Signal	Score	Interpretation
Headline–Body Consistency	1.00	Same words used repeatedly — no real body
Emotional Language	1.00	Maxed out on charged words
Quote Density	0.00	Zero source citations
Factual Noun Ratio	0.00	No proper nouns, names, or places
Source Credibility	0.10	`.xyz` domain — known low-cred pattern
Trust Score	17.5 / 100	⚠️ Suspicious

Input: "Federal Reserve Chair Jerome Powell stated 'inflation remains the primary concern'..."
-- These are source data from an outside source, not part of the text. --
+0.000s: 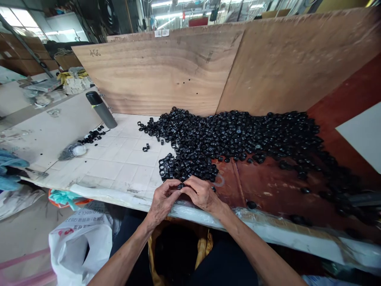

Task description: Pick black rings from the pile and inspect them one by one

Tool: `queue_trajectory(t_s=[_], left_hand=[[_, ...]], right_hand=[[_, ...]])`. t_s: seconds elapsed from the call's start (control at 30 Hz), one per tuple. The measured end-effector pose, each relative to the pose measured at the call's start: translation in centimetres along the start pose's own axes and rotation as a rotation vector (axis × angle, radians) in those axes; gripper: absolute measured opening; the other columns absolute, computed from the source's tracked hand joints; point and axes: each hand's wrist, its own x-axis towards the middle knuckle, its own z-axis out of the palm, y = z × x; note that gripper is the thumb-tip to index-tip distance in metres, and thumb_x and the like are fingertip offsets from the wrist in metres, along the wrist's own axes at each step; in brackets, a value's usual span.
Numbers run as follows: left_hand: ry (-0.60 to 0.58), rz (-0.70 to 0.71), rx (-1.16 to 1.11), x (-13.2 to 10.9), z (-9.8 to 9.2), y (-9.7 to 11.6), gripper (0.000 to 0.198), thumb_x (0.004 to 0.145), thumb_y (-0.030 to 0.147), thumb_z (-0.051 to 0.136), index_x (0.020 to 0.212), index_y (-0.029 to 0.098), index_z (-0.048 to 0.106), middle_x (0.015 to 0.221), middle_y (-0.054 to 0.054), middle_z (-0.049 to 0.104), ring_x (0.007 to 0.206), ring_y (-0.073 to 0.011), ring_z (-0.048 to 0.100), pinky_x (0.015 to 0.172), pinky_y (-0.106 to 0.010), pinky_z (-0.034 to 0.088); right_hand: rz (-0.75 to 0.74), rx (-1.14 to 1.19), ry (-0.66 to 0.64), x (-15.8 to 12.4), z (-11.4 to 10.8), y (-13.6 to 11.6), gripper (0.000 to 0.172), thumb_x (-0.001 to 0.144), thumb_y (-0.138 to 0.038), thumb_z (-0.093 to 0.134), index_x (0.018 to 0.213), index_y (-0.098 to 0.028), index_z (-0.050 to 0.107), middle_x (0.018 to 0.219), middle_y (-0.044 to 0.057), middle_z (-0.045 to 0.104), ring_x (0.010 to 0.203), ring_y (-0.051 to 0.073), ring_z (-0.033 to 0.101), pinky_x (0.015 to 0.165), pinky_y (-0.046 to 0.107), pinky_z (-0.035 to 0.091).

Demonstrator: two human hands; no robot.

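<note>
A big heap of small black plastic rings point(238, 139) spreads across the table point(119, 167), up against brown plywood boards. My left hand point(162, 198) and my right hand point(202, 193) meet at the table's near edge, fingers pinched together on one small black ring point(180, 185) between them. A neat cluster of rings point(171, 167) lies just beyond my fingertips.
A dark grey bottle point(101, 109) stands at the left of the table, with a few loose rings point(92, 136) and a small bag point(73, 150) near it. Below the edge sit a yellow-lined sack point(205, 242) and a white plastic bag point(80, 242). Plywood boards point(178, 71) wall the back.
</note>
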Motion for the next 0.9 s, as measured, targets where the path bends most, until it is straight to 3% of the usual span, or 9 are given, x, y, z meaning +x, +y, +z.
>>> queue_trajectory(t_s=[0.13,0.2,0.3,0.43,0.53,0.6,0.73,0.83,0.9], left_hand=[[0.0,0.001,-0.041,0.0,-0.2,0.0,0.022,0.089,0.031,0.071,0.108,0.02,0.069,0.112,-0.008,0.067,0.103,-0.0204,0.067,0.091,-0.033,0.058],[-0.008,0.018,-0.051,-0.1,-0.3,-0.1,0.022,0.089,0.031,0.071,0.107,0.02,0.07,0.113,-0.008,0.067,0.104,-0.0211,0.067,0.093,-0.034,0.057],[-0.031,0.039,-0.058,-0.1,-0.5,-0.2,0.021,0.09,0.032,0.07,0.107,0.02,0.071,0.116,-0.009,0.067,0.106,-0.0214,0.067,0.093,-0.034,0.058],[-0.061,0.078,-0.06,-0.2,-0.8,0.0,0.021,0.091,0.032,0.069,0.108,0.02,0.071,0.115,-0.009,0.068,0.107,-0.0214,0.067,0.093,-0.035,0.058],[-0.105,0.114,-0.043,-0.7,-1.2,0.9,0.02,0.091,0.03,0.068,0.108,0.02,0.071,0.115,-0.009,0.069,0.111,-0.0223,0.066,0.097,-0.036,0.056],[-0.137,0.091,-0.063,-1.4,-1.5,1.5,0.021,0.092,0.031,0.066,0.11,0.02,0.071,0.115,-0.009,0.069,0.109,-0.0219,0.067,0.095,-0.035,0.057],[-0.139,0.002,-0.093,-3.6,-1.9,2.4,0.022,0.092,0.032,0.065,0.111,0.02,0.07,0.113,-0.008,0.07,0.101,-0.0205,0.07,0.088,-0.032,0.059],[-0.13,-0.047,-0.104,-5.3,-2.2,2.4,0.023,0.091,0.032,0.066,0.11,0.02,0.071,0.111,-0.008,0.071,0.099,-0.0206,0.07,0.087,-0.031,0.058],[-0.12,-0.108,-0.16,-6.2,-2.4,2.1,0.024,0.09,0.032,0.067,0.109,0.019,0.071,0.108,-0.007,0.072,0.095,-0.0199,0.071,0.087,-0.032,0.058]], right_hand=[[0.011,0.005,0.006,-0.1,-0.1,-0.7,0.027,0.102,-0.024,0.052,0.127,-0.022,0.061,0.097,0.009,0.067,0.085,0.021,0.066,0.075,0.033,0.056],[0.004,-0.004,-0.02,-0.2,-0.1,-1.3,0.023,0.103,-0.022,0.049,0.12,-0.021,0.064,0.097,0.008,0.068,0.086,0.021,0.067,0.077,0.032,0.056],[0.092,-0.079,0.002,-0.2,0.0,-2.3,0.017,0.102,-0.025,0.052,0.099,-0.021,0.067,0.082,0.005,0.067,0.074,0.019,0.065,0.069,0.029,0.054],[0.155,-0.103,0.078,-0.4,0.5,-4.1,0.018,0.102,-0.026,0.052,0.112,-0.019,0.066,0.087,0.007,0.069,0.076,0.019,0.067,0.071,0.029,0.055],[0.234,-0.118,0.121,-0.9,1.1,-5.8,0.019,0.102,-0.026,0.051,0.099,-0.019,0.068,0.081,0.006,0.069,0.072,0.018,0.067,0.069,0.028,0.054],[0.329,-0.119,0.158,-1.5,1.7,-7.0,0.019,0.101,-0.028,0.053,0.095,-0.019,0.068,0.081,0.005,0.07,0.071,0.018,0.067,0.068,0.027,0.054],[0.379,-0.08,0.171,-3.2,3.0,-9.2,0.021,0.1,-0.028,0.054,0.113,-0.018,0.066,0.091,0.008,0.071,0.077,0.019,0.068,0.073,0.029,0.056],[0.469,-0.094,0.181,-4.2,3.9,-10.4,0.018,0.1,-0.029,0.054,0.096,-0.019,0.069,0.074,0.004,0.067,0.064,0.017,0.064,0.063,0.026,0.053],[0.473,-0.105,0.194,-4.6,4.3,-11.0,0.016,0.098,-0.029,0.056,0.096,-0.019,0.069,0.078,0.005,0.068,0.067,0.018,0.065,0.065,0.027,0.054]])
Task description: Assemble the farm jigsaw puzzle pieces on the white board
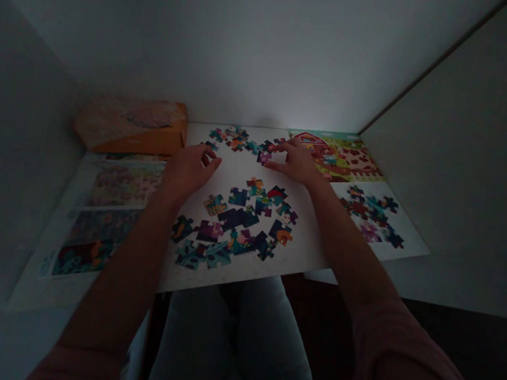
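My left hand rests low over the left part of the white board. Its fingers are loosely bent with the thumb apart, and no piece shows in it. My right hand reaches to the far side, thumb and fingers spread. The thumb tip is at the edge of a purple puzzle piece; whether it touches is hard to tell. Just beyond, loose puzzle pieces lie in a far cluster. A bigger group of dark, multicoloured puzzle pieces is spread between my forearms.
An orange box stands at the back left, above printed picture sheets. A farm-scene picture lies at the back right, with more puzzle pieces in front. White walls enclose the back and sides.
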`<state>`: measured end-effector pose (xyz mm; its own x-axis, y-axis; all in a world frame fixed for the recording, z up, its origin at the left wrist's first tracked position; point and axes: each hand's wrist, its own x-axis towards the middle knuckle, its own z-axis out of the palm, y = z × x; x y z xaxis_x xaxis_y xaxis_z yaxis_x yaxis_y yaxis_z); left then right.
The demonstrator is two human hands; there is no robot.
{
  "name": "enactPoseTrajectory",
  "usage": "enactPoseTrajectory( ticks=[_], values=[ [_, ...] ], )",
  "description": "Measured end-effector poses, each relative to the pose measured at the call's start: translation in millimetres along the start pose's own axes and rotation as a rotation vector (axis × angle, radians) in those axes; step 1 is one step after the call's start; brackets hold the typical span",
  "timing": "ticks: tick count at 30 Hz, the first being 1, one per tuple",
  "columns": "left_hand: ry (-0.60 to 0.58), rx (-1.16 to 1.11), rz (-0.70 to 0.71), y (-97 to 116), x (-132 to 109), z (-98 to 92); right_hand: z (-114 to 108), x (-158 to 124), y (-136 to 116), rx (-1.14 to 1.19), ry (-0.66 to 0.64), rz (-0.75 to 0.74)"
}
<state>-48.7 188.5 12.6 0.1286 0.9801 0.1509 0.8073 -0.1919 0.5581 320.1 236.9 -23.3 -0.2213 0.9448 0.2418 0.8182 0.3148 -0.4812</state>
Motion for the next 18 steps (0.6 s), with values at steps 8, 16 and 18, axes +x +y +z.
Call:
enactPoseTrajectory(
  ticks=[8,16,18],
  values=[
    [-0.023,0.003,0.009,5.3,-2.1,-2.9,11.3,-2.9,14.7,0.155,-0.069,0.064],
    [-0.069,-0.102,0.027,8.3,-3.4,3.2,27.5,-2.4,-14.7,0.68,-0.023,0.031],
    [-0.111,-0.193,0.05,12.4,-4.5,6.6,34.6,-2.8,-30.6,0.756,-0.015,0.008]
  ],
)
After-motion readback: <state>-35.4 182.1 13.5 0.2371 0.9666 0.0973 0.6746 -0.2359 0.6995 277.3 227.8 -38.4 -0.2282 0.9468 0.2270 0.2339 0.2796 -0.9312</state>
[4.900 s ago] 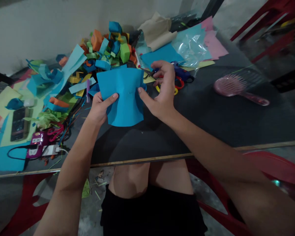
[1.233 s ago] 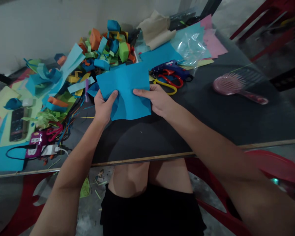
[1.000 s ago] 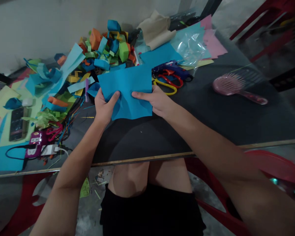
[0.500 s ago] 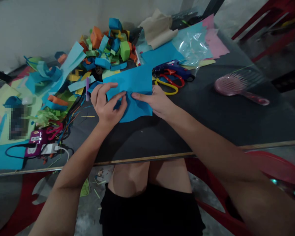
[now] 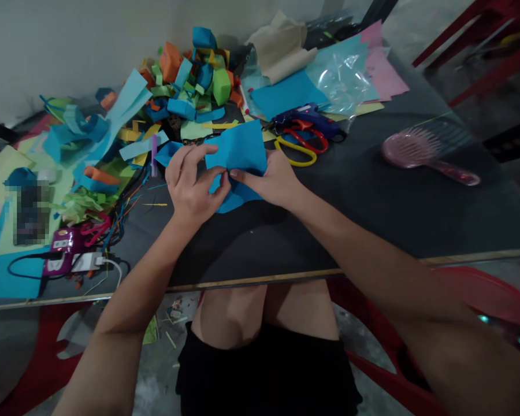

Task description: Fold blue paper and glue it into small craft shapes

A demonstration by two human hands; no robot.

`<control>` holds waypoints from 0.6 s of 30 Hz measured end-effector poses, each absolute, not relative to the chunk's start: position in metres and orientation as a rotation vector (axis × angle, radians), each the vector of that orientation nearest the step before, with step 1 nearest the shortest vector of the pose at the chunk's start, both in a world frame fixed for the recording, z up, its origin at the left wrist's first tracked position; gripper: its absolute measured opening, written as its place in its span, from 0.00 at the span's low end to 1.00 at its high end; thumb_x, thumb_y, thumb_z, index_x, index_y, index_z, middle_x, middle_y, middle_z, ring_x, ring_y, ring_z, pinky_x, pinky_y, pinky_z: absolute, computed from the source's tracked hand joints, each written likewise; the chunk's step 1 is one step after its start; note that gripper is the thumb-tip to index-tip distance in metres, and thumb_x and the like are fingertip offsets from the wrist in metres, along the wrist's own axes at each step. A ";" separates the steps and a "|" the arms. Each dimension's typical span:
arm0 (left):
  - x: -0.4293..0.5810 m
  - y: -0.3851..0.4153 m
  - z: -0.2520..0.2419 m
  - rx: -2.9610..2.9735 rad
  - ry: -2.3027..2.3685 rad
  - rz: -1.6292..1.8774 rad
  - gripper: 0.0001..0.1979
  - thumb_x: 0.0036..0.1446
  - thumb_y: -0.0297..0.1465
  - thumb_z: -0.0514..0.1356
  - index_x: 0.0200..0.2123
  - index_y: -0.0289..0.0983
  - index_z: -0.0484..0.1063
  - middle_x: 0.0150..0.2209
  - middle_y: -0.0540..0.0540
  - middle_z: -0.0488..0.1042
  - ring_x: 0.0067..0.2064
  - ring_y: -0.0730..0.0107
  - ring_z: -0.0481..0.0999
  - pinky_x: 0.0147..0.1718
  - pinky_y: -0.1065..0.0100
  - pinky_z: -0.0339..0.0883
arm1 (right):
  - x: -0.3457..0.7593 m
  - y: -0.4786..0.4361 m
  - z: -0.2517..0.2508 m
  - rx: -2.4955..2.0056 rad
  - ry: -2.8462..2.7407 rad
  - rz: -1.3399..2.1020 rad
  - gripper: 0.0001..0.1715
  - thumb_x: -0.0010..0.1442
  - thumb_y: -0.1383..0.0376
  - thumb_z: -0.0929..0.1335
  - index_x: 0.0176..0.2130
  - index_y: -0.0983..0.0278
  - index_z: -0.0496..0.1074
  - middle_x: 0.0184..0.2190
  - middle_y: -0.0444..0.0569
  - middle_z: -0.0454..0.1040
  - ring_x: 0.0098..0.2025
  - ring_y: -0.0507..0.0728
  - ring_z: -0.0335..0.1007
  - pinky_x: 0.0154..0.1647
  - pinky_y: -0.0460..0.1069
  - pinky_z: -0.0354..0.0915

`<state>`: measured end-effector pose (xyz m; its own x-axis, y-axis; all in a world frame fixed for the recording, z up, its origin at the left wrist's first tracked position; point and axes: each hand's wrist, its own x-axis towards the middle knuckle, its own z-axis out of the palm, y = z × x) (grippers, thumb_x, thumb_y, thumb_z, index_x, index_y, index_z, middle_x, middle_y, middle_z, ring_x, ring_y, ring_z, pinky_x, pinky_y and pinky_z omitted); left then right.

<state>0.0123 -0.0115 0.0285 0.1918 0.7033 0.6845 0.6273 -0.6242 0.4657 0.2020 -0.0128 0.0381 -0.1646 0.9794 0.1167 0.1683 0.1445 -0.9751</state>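
A blue paper sheet (image 5: pixel 238 150) is held just above the dark table (image 5: pixel 372 202), partly folded over. My left hand (image 5: pixel 190 188) grips its left part, thumb and fingers pinched on the fold. My right hand (image 5: pixel 271 182) holds the right part, its forefinger pressed against the fold where the two hands meet. The sheet's lower edge curves under both hands.
A heap of coloured paper pieces (image 5: pixel 186 75) lies behind the sheet. Scissors with red and yellow handles (image 5: pixel 299 144) and a blue glue gun (image 5: pixel 305 118) are right of it. A pink hairbrush (image 5: pixel 424 153) lies far right. A power strip (image 5: pixel 69 260) sits at left.
The sheet was held flat and spread out; my left hand has come over its left side and folded it toward the right, so the sheet now looks narrower.
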 end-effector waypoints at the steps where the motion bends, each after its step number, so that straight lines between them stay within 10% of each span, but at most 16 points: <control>1: 0.013 -0.012 0.029 2.372 1.325 1.411 0.08 0.59 0.41 0.62 0.31 0.44 0.74 0.49 0.44 0.75 0.60 0.45 0.68 0.61 0.38 0.55 | 0.202 -0.013 0.039 -1.176 -1.549 1.090 0.22 0.46 0.49 0.77 0.33 0.60 0.75 0.36 0.52 0.79 0.51 0.72 0.72 0.55 0.67 0.68; 18: 0.008 -0.006 0.034 2.517 1.215 1.201 0.11 0.57 0.37 0.61 0.24 0.41 0.69 0.44 0.43 0.73 0.57 0.46 0.70 0.58 0.42 0.60 | 0.202 -0.011 0.035 -1.164 -1.693 0.998 0.11 0.47 0.60 0.76 0.30 0.62 0.74 0.35 0.51 0.78 0.47 0.72 0.73 0.54 0.67 0.66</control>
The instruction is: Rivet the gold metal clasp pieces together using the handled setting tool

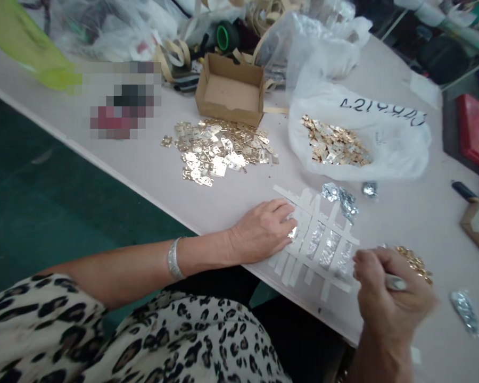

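My left hand (263,230) rests on the table with its fingers bent over a small shiny metal piece (292,232). That piece lies at the left end of a grid of white tape strips (305,247) stuck to the tabletop. Clear packets of small silvery bits (330,249) sit between the strips. To the right of the grid, my right hand (395,292) is closed around a thin tool with a pale, rounded end (396,282); its working tip is hidden. Gold-coloured small parts (415,263) lie just behind this hand.
A pile of flat gold metal plates (219,151) lies before an open cardboard box (233,93). A white plastic bag (403,151) holds more metal parts. Silvery pieces (347,202) and a small packet (467,313) lie on the table (143,170). Its front edge runs diagonally.
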Motion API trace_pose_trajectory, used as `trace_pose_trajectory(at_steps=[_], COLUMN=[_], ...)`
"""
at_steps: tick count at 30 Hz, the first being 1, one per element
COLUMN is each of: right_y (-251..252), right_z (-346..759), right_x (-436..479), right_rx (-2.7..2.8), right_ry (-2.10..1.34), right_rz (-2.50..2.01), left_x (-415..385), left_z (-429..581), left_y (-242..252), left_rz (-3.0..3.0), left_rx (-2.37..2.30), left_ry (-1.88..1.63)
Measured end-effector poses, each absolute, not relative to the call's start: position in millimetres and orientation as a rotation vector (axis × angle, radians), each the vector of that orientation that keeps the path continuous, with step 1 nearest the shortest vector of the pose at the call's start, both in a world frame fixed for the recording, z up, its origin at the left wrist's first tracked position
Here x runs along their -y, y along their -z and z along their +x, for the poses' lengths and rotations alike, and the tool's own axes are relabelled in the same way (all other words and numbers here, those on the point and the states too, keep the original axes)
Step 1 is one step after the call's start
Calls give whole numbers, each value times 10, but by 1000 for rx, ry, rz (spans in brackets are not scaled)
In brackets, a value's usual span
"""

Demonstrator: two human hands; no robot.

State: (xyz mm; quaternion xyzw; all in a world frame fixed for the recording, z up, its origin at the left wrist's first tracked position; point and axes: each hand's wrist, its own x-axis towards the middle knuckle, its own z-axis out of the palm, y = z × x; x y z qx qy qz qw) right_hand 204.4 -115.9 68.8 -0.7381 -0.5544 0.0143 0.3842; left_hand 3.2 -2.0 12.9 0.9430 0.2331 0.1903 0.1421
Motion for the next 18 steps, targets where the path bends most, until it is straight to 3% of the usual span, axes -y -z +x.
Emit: trace_pose_trajectory(at_steps=[5,12,18], right_y=[-318,-51,-14], right_z=[2497,2622,2552], right_x=[1571,1697,1697], right_rx=[1769,1814,1719], right_ry=[316,350,367], right_rz=[-2344,-2279,-2270], left_x=[-22,-6,-30], left_z=[186,227,175], left_y=[-145,-149,-501], left_rz=[2721,2483,1459], left_rx=[-654,-609,-739], left_ry=[-473,-564,-710])
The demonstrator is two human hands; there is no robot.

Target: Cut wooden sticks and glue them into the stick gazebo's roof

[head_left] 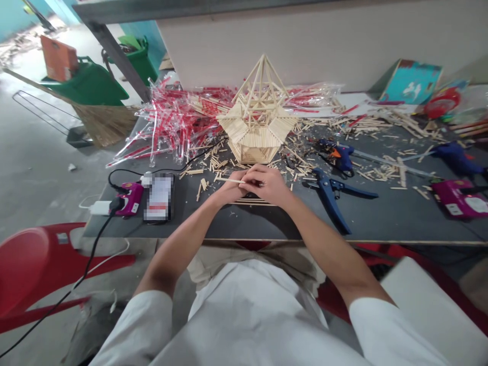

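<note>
My right hand (266, 184) has its fingers closed on one end of a thin wooden stick (229, 180), which points out to the left. Beneath the stick is my left hand (232, 191), touching the right one; its fingers are mostly hidden behind the right hand. Just beyond both hands stands a model built of wooden sticks (263, 114), with a flared body and a pointed open frame on top. Several long sticks (253, 202) lie on the dark table (183, 223) under my wrists.
Right of my hands lie blue cutters (331, 198) and a blue glue gun (343, 156). At left are a phone (159, 198) and a purple power adapter (131, 198) with cords. Red-and-clear wrappers (171, 122) pile up behind, with stick scraps around the model.
</note>
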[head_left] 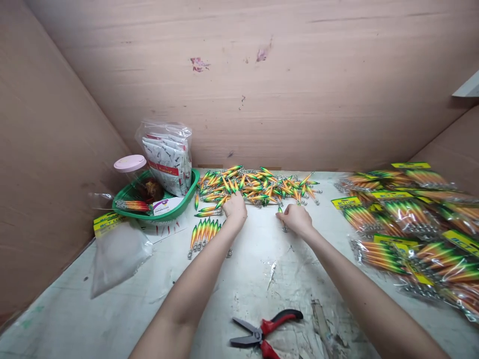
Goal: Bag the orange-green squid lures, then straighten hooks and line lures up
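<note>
A heap of green, yellow and orange fishing lures with metal hooks lies along the back of the table. My left hand is at the front edge of this heap, fingers closed; what they hold is hidden behind the hand. Between the thumb and fingers of my right hand, a single lure is pinched, green end up and hooks down, just in front of the heap. Left of my left forearm, several lures lie side by side in a row, partly covered by the arm.
Packed bags of lures spread over the right side. Red-handled pliers lie open at the front. On the left are a green basket holding a pink-lidded container and a bag of packets, and clear plastic bags. Board walls enclose the table.
</note>
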The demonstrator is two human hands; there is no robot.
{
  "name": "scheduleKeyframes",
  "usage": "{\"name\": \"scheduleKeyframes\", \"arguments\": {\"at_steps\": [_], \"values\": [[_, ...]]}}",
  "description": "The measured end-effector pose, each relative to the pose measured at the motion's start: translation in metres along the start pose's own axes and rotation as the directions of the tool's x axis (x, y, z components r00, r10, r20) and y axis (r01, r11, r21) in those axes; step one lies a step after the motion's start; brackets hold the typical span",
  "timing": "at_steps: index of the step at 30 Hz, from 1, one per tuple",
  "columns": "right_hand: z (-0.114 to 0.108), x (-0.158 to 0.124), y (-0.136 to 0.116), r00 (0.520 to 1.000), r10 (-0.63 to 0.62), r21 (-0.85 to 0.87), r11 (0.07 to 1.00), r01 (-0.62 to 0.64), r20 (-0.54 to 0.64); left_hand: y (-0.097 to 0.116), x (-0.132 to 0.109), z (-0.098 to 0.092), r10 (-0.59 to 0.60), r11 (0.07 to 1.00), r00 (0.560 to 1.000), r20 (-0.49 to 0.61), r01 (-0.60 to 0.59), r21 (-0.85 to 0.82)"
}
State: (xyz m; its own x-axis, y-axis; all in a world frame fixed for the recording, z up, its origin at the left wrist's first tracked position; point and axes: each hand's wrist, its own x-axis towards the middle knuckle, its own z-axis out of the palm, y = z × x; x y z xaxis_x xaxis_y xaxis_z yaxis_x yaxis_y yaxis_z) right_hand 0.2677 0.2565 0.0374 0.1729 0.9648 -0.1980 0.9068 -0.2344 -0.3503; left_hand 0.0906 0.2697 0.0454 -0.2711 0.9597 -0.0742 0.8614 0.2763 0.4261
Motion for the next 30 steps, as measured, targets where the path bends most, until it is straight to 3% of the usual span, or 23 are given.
{"name": "scheduleKeyframes", "arguments": {"at_steps": [3,7,10,12,17,22,30], "values": [[0.006,0.000,0.002,0.997,0.058,0.081,0.995,-0.062,0.046,0.000,0.007,0.001,-0.054,0.995,0.999,0.003,0.054,-0.088],[0.000,-0.009,0.014,0.998,0.035,0.309,0.950,-0.052,0.060,-0.015,0.006,-0.015,-0.059,0.956,0.998,-0.002,0.056,-0.287],[-0.007,-0.027,0.016,0.992,-0.084,0.554,0.832,0.017,0.096,-0.029,-0.005,-0.031,-0.005,0.863,0.999,0.038,0.023,-0.504],[-0.011,-0.044,0.012,0.972,-0.187,0.700,0.713,0.034,0.144,-0.036,-0.019,-0.038,0.076,0.756,0.990,0.122,0.023,-0.654],[-0.018,-0.088,-0.007,0.898,-0.381,0.892,0.450,-0.028,0.220,-0.043,-0.071,-0.048,0.315,0.493,0.884,0.346,0.159,-0.855],[-0.020,-0.109,-0.016,0.820,-0.491,0.951,0.232,-0.202,0.294,-0.044,-0.102,-0.056,0.457,0.222,0.772,0.441,0.381,-0.898],[-0.020,-0.122,-0.019,0.807,-0.504,0.949,0.219,-0.227,0.309,-0.050,-0.112,-0.064,0.503,0.190,0.738,0.449,0.412,-0.891]]}}
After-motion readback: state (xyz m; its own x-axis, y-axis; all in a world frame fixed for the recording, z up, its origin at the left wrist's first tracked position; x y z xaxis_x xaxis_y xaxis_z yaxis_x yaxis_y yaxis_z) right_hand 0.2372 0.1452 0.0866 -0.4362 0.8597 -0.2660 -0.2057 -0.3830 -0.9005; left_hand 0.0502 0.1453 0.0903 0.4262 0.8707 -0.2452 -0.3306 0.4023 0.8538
Signal	Score	Interpretation
Headline–Body Consistency	1.00	Dense overlap between headline and body
Emotional Language	0.00	Zero sensational language
Quote Density	0.50	Direct source quotes present
Factual Noun Ratio	0.43	Named people, institutions referenced
Source Credibility	0.90	`reuters.com` — verified credible domain
Trust Score	76.1 / 100	✅ Credible

🏗️ Architecture

┌─────────────────────────────────────────────────────────┐
│                    TruthLens Pipeline                   │
└─────────────────────────────────────────────────────────┘

  Article Text + URL
        │
        ▼
┌──────────────────┐
│  utils.py        │  clean_text · count_words · safe_divide · truncate
└──────┬───────────┘
       │
       ▼
┌──────────────────────────────────────────────────────────┐
│  feature_engineering.py  — 5 Credibility Signals         │
│                                                          │
│  ① Headline–Body Consistency   (token overlap ratio)    │
│  ② Emotional Language Score    (seed lexicon match)     │
│  ③ Quote Density               (regex + sentence split) │
│  ④ Factual Noun Ratio          (spaCy POS: NNP/NNPS)   │
│  ⑤ Source Credibility          (domain heuristic)       │
└──────┬───────────────────────────────────────────────────┘
       │  (1 × 5 feature vector)
       ▼
┌──────────────────┐         ┌───────────────────────────┐
│  train_model.py  │ ──pkl──▶│  models/xgb_model.pkl     │
│  XGBClassifier   │         │  Trained on FakeNewsNet   │
└──────────────────┘         │  PolitiFact split (983)   │
                             └──────────────┬────────────┘
                                            │
       ┌────────────────────────────────────┘
       ▼
┌──────────────────┐
│  predict.py      │  → label · confidence · trust_score · signals
└──────┬───────────┘
       │
       ├──▶ ┌──────────────────┐
       │    │  explainer.py    │  LIME → phrase weights
       │    └──────────────────┘
       │
       ▼
┌──────────────────────────────────────────────────────────┐
│  app.py  — Streamlit UI                                  │
│                                                          │
│  • Trust score (0–100)                                   │
│  • Verdict badge (✦ Credible / ✕ Suspicious)            │
│  • Plotly radar chart (5 signals)                        │
│  • LIME pill highlights (green ↑ / red ↓)               │
└──────────────────────────────────────────────────────────┘

🔬 The 5 Credibility Signals — Deep Dive

① Headline–Body Consistency

What: Token overlap ratio between the headline and article body. Why: Clickbait headlines use emotionally charged words that don't appear in the actual article. Low overlap = misleading headline. How: len(headline_tokens ∩ body_tokens) / len(headline_tokens)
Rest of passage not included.